▶ **Goal of the exercise**
Which lines of the entries below hold the word "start"? Report each of them.

--- --- ---

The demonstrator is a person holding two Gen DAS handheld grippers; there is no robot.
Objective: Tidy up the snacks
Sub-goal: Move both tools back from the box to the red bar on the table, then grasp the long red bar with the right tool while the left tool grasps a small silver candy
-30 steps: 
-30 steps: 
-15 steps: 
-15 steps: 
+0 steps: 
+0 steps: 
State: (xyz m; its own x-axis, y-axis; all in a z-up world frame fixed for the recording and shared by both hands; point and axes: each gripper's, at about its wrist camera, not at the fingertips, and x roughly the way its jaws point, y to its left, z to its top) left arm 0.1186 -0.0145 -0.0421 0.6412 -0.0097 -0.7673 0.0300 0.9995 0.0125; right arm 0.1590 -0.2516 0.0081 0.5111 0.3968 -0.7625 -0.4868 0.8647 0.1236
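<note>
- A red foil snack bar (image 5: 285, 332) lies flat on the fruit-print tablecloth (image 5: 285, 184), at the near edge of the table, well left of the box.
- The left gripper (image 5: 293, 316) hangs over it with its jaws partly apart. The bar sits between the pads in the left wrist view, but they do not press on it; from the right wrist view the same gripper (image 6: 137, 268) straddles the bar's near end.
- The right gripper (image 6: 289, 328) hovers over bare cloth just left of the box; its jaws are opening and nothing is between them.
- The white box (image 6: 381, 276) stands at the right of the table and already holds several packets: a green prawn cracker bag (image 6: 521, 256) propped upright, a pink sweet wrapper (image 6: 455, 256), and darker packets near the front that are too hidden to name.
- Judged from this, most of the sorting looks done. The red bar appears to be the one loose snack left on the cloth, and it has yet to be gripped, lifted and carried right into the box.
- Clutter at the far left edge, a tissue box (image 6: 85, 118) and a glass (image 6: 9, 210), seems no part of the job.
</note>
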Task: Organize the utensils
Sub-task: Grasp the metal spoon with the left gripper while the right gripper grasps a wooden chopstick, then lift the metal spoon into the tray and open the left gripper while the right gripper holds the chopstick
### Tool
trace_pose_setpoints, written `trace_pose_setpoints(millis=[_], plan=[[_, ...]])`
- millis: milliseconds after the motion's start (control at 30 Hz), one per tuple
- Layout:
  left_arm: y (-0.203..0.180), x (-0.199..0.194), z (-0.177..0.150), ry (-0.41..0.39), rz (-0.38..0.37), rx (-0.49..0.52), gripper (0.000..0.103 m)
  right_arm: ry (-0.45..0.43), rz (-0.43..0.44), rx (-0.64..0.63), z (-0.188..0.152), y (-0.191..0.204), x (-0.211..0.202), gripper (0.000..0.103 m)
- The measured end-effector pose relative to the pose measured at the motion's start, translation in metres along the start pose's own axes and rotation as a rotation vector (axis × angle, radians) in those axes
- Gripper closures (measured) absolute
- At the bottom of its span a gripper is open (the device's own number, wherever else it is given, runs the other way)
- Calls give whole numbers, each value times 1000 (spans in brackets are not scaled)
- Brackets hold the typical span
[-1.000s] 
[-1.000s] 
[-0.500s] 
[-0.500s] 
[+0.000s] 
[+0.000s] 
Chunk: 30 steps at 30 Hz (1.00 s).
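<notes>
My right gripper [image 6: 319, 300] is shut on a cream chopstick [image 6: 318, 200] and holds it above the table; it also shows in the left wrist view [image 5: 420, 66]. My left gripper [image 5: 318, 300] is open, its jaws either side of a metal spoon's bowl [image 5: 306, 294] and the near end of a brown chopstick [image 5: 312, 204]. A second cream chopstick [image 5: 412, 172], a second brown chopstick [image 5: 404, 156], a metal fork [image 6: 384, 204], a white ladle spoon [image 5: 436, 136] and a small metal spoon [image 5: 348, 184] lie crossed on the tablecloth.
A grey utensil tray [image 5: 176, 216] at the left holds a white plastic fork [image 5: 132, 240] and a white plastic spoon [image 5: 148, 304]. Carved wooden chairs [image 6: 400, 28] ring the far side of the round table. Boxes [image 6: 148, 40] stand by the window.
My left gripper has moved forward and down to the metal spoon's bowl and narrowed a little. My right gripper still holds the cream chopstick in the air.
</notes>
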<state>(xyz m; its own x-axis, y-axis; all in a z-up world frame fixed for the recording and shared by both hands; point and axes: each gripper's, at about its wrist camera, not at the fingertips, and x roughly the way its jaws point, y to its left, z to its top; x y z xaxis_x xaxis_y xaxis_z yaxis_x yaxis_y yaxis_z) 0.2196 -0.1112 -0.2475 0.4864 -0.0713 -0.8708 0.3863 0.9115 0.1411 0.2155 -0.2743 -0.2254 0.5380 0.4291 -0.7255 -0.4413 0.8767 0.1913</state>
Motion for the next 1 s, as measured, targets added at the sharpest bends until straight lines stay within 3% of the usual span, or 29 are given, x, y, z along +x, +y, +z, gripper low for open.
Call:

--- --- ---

▶ **Result for this task**
- millis: milliseconds after the motion's start (control at 30 Hz), one per tuple
- The measured end-effector pose relative to the pose measured at the motion's start, translation in metres along the start pose's own axes and rotation as a rotation vector (axis × angle, radians) in those axes

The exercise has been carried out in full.